Il paya sa petite bouteille d'arnica, fit à la femme de chambre un bonjour de la tête et reprit à pied le chemin de la rue Condorcet, navré de savoir son Emmeline ainsi atteinte, quelque peu consolé cependant en songeant que c'était à cette maladie qu'il devait attribuer l'interruption des visites qu'elle lui rendait naguère si régulièrement.
Comment serait-elle venue le voir puisqu'elle ne bougeait pas de chez elle?

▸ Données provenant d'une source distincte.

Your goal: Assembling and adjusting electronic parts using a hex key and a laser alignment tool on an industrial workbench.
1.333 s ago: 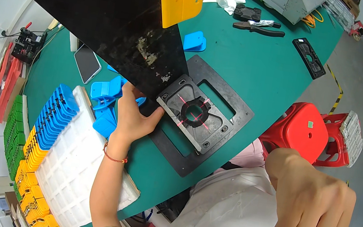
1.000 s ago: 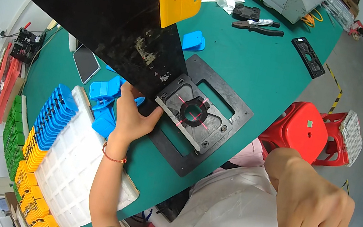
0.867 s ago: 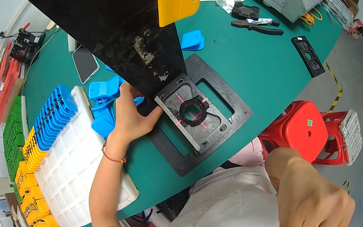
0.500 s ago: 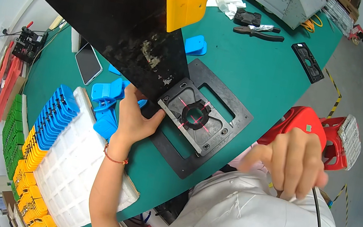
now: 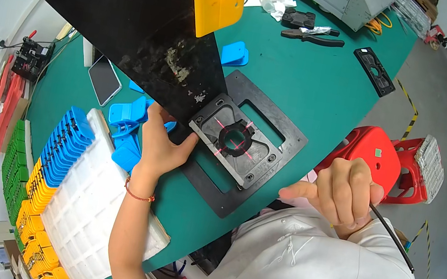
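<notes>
A large black upright panel rises from a flat black base frame on the green table. At its foot sits a dark rectangular plate with a round opening, crossed by thin red lines of light. My left hand wraps the left corner at the panel's foot, thumb against the plate's edge; its fingertips are hidden behind the black part. Over my lap at the right, my right hand is closed, thumb pointing left, around a thin black rod that sticks out to the lower right.
Blue plastic pieces lie left of the panel beside a phone. A white grid tray borders rows of blue and yellow parts. Pliers and a black plate lie at the back; red stools stand right.
My right hand has shifted slightly left, and the rod in it has swung from steep to a flatter slant. My left hand keeps its place on the black part. The whole view has moved slightly.
</notes>
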Tool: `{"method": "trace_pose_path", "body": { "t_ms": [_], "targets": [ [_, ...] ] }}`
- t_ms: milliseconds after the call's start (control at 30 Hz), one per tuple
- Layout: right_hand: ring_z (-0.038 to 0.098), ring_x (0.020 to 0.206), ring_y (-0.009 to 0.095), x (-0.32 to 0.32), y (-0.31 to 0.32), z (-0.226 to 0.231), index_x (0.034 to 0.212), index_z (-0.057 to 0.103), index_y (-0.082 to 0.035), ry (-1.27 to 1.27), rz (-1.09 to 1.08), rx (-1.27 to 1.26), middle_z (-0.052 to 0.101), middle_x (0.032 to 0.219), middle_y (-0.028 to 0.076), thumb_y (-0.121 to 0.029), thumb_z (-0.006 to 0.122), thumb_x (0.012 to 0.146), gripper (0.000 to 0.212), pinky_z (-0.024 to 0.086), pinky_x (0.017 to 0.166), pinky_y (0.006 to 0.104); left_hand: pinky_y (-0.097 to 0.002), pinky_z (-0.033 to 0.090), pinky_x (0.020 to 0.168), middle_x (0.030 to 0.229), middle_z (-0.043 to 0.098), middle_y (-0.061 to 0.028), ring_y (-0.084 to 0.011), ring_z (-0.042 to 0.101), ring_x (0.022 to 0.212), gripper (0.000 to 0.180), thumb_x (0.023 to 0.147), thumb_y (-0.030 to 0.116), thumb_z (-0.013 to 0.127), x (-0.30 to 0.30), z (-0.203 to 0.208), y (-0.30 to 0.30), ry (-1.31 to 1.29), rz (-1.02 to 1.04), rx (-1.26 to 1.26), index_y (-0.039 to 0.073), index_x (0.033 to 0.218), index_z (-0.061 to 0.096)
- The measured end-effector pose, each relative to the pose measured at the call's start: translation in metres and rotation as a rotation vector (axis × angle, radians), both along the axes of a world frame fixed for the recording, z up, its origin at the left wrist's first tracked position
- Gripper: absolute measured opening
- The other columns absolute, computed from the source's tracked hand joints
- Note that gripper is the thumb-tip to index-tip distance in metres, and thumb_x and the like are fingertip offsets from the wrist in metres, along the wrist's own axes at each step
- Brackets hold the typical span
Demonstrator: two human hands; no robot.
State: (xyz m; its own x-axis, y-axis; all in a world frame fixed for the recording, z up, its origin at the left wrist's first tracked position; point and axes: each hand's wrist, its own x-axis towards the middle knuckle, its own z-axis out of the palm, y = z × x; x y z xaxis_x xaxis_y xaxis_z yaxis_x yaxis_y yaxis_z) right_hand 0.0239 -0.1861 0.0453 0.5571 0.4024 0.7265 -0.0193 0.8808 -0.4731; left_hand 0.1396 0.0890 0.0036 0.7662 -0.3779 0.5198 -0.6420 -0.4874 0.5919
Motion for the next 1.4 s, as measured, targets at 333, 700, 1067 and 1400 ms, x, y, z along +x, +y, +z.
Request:
{"method": "trace_pose_path", "body": {
  "t_ms": [333, 700, 1067, 1400],
  "targets": [
    [0.044, 0.044, 0.015, -0.013, 0.003, 0.025, 0.062, 0.051, -0.003, -0.158, -0.043, 0.110, 0.048, 0.050, 0.004, -0.024, 0.036, 0.100, 0.046, 0.035, 0.092, 0.0679, -0.0306, 0.048, 0.081, 0.102, 0.055, -0.0113, -0.0191, 0.058, 0.092, 0.071, 0.066, 0.001, 0.075, -0.002, 0.004, -0.003, 0.046, -0.043, 0.003, -0.002, 0.122, 0.033],
    [0.054, 0.060, 0.032, -0.034, 0.008, 0.072, 0.065, 0.056, 0.009, -0.502, 0.086, 0.133, 0.053, 0.066, 0.022, 0.002, 0.045, 0.069, 0.013, 0.048, 0.058, 0.0399, -0.0313, 0.047, 0.082, 0.108, 0.051, -0.0110, -0.0188, 0.056, 0.094, 0.077, 0.066, 0.001, 0.074, -0.002, 0.003, 0.001, 0.014, -0.065, 0.014, -0.002, 0.128, 0.029],
    [0.056, 0.062, 0.035, -0.028, 0.004, 0.069, 0.066, 0.056, 0.010, -0.448, 0.116, 0.128, 0.054, 0.067, 0.024, 0.002, 0.046, 0.070, 0.013, 0.048, 0.058, 0.0412, -0.0326, 0.050, 0.074, 0.091, 0.060, -0.0172, -0.0268, 0.064, 0.083, 0.069, 0.063, 0.008, 0.077, -0.002, 0.004, 0.000, -0.013, 0.000, 0.020, -0.007, 0.115, 0.035],
    [0.054, 0.059, 0.030, -0.021, 0.006, 0.068, 0.062, 0.053, 0.008, -0.498, 0.037, 0.108, 0.052, 0.064, 0.020, 0.005, 0.044, 0.070, 0.012, 0.048, 0.058, 0.0388, -0.0313, 0.048, 0.077, 0.098, 0.056, -0.0138, -0.0217, 0.060, 0.088, 0.069, 0.064, 0.005, 0.077, -0.001, 0.003, 0.000, -0.010, -0.029, 0.015, -0.004, 0.117, 0.034]
  ]
}}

Mais, dès qu'elle irait mieux, il était sûr que sa première sortie serait pour lui.
Il est certaines inquiétudes et certains supplices par lesquels les forces humaines se refusent à passer deux fois, comme certains voyageurs s'avouent enchantés d'avoir fait le tour du monde, mais déclarent qu'ils ne le referaient pas. Quand Emmeline s'était vue sur le point de recommencer la vie d'angoisse, de tourment perpétuel et de tremblement continu à laquelle elle avait été soumise jusqu'à la minute même qui avait précédé son mariage, le courage lui manqua pour l'affronter de nouveau.

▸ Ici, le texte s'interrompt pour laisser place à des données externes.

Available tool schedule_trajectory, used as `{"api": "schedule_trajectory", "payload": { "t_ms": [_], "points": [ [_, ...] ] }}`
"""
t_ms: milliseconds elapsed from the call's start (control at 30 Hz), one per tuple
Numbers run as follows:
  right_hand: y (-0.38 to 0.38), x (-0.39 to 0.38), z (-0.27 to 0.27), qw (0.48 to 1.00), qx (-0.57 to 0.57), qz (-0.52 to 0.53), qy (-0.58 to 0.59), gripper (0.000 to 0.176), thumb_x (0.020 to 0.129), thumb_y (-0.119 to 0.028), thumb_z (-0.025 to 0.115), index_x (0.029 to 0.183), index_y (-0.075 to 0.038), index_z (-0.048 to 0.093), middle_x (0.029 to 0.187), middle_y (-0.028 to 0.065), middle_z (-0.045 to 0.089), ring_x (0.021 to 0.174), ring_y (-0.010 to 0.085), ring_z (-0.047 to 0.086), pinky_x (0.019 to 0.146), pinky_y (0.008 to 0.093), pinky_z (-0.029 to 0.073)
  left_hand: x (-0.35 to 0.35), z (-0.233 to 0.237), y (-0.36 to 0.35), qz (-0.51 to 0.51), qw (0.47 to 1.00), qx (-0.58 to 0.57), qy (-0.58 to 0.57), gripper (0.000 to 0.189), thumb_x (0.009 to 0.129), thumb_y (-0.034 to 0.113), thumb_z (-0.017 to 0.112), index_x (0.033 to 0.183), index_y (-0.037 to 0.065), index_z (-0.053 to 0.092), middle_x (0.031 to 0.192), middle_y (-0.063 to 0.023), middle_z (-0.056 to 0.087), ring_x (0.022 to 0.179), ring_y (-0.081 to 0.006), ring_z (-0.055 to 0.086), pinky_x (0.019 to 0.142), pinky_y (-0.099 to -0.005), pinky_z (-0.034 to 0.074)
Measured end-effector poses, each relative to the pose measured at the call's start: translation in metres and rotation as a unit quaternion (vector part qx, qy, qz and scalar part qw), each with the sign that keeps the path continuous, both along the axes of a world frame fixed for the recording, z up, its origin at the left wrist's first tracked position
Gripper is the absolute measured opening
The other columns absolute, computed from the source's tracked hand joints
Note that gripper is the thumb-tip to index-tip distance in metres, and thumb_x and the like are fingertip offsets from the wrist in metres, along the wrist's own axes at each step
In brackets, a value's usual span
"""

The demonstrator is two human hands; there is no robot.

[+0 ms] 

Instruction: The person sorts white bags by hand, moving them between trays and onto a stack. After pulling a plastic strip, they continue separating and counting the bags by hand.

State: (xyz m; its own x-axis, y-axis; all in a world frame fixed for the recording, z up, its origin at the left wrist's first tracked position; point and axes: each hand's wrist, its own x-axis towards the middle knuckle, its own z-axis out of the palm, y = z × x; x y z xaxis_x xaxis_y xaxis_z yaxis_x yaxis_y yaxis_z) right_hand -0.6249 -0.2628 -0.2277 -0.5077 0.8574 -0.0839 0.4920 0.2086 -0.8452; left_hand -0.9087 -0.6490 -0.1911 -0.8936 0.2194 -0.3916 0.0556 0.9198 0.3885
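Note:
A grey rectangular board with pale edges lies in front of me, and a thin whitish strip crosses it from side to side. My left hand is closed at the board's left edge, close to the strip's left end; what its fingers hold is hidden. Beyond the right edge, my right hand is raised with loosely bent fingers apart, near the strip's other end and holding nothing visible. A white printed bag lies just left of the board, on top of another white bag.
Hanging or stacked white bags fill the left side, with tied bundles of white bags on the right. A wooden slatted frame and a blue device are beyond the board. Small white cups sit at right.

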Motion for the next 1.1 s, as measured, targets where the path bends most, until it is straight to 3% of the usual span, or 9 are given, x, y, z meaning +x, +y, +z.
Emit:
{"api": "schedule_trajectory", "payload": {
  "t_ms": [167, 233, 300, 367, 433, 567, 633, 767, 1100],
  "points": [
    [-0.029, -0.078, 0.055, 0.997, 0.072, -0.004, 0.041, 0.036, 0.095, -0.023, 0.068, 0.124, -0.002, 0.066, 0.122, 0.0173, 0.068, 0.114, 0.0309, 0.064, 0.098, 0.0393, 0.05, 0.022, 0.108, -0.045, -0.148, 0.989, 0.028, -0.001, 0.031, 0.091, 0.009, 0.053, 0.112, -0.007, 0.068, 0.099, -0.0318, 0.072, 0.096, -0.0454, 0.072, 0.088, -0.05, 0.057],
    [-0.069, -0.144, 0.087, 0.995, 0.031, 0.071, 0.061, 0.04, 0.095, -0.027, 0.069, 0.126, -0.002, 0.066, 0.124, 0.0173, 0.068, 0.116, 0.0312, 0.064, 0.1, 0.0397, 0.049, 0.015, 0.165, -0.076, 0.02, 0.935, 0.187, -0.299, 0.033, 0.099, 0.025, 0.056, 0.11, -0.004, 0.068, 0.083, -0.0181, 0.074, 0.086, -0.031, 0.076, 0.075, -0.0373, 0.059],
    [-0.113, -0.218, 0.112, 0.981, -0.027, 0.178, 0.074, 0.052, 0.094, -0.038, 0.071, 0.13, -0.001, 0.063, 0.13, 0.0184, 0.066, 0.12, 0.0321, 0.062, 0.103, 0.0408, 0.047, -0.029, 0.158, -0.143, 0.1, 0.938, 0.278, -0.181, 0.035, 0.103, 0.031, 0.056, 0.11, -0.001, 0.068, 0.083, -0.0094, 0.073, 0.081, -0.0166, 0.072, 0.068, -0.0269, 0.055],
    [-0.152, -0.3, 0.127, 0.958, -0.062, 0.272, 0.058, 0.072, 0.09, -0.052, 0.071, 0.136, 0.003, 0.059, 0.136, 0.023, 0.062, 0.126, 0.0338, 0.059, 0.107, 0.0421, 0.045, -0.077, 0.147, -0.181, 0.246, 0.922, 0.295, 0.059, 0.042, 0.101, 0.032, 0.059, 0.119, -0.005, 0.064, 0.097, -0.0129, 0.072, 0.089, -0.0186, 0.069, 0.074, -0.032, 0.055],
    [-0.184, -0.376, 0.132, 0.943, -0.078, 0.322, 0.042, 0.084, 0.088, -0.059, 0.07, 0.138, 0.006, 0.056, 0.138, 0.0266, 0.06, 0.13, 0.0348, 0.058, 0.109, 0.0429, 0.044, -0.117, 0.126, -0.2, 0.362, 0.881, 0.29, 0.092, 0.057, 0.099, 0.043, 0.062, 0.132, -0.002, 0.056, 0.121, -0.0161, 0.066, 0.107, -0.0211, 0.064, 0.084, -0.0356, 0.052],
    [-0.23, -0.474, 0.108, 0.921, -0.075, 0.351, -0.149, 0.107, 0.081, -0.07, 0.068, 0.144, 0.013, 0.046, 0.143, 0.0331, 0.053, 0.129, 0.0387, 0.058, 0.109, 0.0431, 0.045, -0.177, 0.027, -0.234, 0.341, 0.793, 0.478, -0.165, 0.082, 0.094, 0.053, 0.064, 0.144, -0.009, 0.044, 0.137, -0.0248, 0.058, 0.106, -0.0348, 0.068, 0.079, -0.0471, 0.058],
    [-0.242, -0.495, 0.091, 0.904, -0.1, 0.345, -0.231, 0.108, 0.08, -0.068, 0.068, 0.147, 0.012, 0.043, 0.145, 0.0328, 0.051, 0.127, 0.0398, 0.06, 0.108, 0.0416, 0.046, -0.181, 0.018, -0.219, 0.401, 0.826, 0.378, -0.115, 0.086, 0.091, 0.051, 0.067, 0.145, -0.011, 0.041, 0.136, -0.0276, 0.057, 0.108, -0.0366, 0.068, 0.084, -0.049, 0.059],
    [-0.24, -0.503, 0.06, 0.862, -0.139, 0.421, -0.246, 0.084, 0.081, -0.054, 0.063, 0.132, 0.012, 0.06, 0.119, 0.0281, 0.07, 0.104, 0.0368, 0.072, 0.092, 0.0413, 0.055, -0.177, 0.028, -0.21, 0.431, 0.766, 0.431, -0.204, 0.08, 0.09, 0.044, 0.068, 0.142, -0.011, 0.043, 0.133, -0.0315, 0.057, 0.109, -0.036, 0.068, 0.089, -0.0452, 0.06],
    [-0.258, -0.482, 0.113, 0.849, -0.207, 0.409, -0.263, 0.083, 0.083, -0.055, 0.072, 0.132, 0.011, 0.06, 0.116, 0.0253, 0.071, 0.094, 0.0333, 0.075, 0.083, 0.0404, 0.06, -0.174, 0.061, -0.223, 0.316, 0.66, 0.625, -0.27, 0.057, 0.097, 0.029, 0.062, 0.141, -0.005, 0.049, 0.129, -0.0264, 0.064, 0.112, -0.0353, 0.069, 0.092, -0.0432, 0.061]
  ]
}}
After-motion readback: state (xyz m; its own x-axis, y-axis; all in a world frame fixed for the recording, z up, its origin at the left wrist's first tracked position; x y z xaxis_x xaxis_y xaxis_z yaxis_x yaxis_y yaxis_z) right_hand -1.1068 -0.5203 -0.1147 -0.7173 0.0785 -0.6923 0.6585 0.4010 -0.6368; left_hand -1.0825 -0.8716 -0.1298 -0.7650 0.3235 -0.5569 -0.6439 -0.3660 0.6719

Le dégoût la prit d'une existence toute de terreur et de sueurs froides. Maintenant ce n'était plus sa mère qui, bien que morte, comme le constatait un acte de décès en apparence parfaitement régulier, pouvait, d'une minute à l'autre, se faire annoncer chez son gendre : c'était ce Gérald, plus préoccupant avec son amour que d'autres l'avaient été pour elle avec leur haine et leur jalousie. La persécution avait changé d'objet, mais elle n'en était peut-être que plus dangereuse et plus insupportable.
Quand elle l'apercevait faisant l'ours sous ses fenêtres, elle se disait, en serrant les poings :
— Il est impossible qu'on ne finisse pas par le remarquer. Le malheureux veut donc me perdre!
Quand elle n'avait pas vu la tête pâle de Gérald et ses yeux qui se creusaient tous les jours, levés vers la fenêtre derrière laquelle elle le guettait :
— Que machine-t-il en ce moment, se demandait-elle et pourquoi n'est-il pas à son poste comme il y était hier?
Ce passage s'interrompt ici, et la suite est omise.